Our family is most fortunate to have a large collection of letters exchanged by our Clarkson family.  The largest portion of the letters is written between RA Clarkson and two of his children, Henrietta Clarkson and Samuel Edwin Clarkson, between 1903 and 1913.  But, there are a few earlier letters, and several letters written by Lizzie Jane Robinson Clarkson.   In May of 1886, Henrietta Clarkson writes to her two older sisters, Cammie and Annie, who are likely away at boarding school.  She mentions the chicken and dumplings they had for dinner, and the “train wreck” Papa met up with when he was returning from Ironton.  Also enclosed in the envelope is a letter from Mama (Lizzie Jane) to her daughter Cammie.  It’s an odd and hurried letter, discussing dresses that the girls are in need of.  Lizzie offers to purchase fabric in St Louis to send on to their dressmaker, if the girls will make clear what they need.  She closes the missive:

I do hope you are not just wanting these things to make a show, but if necessary then I will try and get. Now don’t go to crying and fretting over it just write on receipt of this a few lines telling me what you know, what color of silk and fingered or not. I do hope the Good Lord will forgive me for spending my Sabbath evening thinking about dress.
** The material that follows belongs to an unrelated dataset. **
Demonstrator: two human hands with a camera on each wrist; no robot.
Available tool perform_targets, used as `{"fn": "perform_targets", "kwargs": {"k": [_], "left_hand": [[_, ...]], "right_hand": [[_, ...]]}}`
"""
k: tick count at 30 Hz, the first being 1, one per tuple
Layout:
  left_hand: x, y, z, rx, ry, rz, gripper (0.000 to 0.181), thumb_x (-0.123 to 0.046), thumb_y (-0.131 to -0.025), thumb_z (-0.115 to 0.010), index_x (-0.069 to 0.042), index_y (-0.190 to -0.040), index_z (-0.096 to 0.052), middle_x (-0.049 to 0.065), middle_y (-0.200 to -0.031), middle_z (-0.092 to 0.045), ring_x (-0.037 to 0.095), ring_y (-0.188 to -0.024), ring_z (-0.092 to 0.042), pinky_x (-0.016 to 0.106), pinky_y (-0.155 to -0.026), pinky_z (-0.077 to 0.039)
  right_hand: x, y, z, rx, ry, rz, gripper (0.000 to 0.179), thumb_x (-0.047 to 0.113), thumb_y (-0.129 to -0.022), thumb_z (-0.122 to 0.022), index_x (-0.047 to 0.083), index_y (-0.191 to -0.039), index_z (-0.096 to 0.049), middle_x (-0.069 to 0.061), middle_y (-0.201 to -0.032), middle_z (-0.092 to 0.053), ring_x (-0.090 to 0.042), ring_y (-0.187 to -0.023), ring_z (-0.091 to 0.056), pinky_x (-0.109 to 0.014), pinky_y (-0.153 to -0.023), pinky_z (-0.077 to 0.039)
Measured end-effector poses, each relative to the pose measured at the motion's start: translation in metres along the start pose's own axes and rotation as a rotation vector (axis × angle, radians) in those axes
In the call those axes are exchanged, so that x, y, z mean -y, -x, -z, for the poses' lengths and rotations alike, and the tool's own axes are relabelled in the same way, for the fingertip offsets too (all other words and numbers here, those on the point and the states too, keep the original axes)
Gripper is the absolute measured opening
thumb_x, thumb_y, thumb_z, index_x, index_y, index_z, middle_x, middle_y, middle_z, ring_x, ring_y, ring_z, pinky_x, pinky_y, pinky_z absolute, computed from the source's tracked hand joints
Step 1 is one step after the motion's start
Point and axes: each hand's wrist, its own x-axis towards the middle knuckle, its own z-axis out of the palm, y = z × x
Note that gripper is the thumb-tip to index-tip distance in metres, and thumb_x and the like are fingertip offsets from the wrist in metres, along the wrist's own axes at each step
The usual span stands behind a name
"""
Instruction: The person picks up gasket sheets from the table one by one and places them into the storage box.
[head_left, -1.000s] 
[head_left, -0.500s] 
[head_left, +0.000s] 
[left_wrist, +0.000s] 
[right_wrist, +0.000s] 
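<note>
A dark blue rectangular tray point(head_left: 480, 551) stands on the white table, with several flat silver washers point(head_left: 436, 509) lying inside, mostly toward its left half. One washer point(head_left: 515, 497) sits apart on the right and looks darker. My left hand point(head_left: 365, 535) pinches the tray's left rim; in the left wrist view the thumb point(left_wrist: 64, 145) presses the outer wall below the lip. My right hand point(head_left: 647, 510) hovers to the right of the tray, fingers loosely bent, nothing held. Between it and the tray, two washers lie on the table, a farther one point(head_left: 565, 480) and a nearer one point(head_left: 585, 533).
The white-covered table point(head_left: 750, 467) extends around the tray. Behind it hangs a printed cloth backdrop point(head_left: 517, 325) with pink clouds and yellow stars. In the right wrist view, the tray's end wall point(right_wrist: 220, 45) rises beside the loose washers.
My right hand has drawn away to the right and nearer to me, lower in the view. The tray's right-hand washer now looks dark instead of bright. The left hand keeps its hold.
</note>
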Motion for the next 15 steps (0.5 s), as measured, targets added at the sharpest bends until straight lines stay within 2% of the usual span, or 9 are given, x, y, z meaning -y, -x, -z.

Just after this 1886 letter, the Clarkson family moved to Fort Smith Arkansas.  This would be Lizzie Robinson Clarkson’s home for the next forty-five years.  She became involved in many ministries of the Presbyterian Church.  She worked with a group of women to establish the Rosalie Tilles Orphan’s Home in Fort Smith. 

Elizabeth Jane Robinson was described by her granddaughter Elizabeth Boyd Reynolds in a letter to Charles Ninian Edmonston. She called her a colorful person who for many years supervised, from her home, a Ft. Smith orphanage, much to the dismay of her family.   She always drove a black horse hitched to a phaeton, wore sweeping skirts and a little bonnet on her head long after hats were in vogue.  She would stop her horse anywhere in the middle of the street to visit, much to the despair of the merchants, who finally wrote to the family to please keep her off the street before she was run over.  She was a large, strong woman both physically and mentally . Elizabeth claimed to be "scared to death of her" but said her younger sister Henrietta constantly chided her for not "kidding her along" as she did. 

Elizabeth Jane Robinson Clarkson died in 1930, at the age of eighty-two.  She had faced the death of her husband and two of her daughters, and a young grandson.  She is buried with her family in the Oak Cemetery in Fort Smith Arkansas.   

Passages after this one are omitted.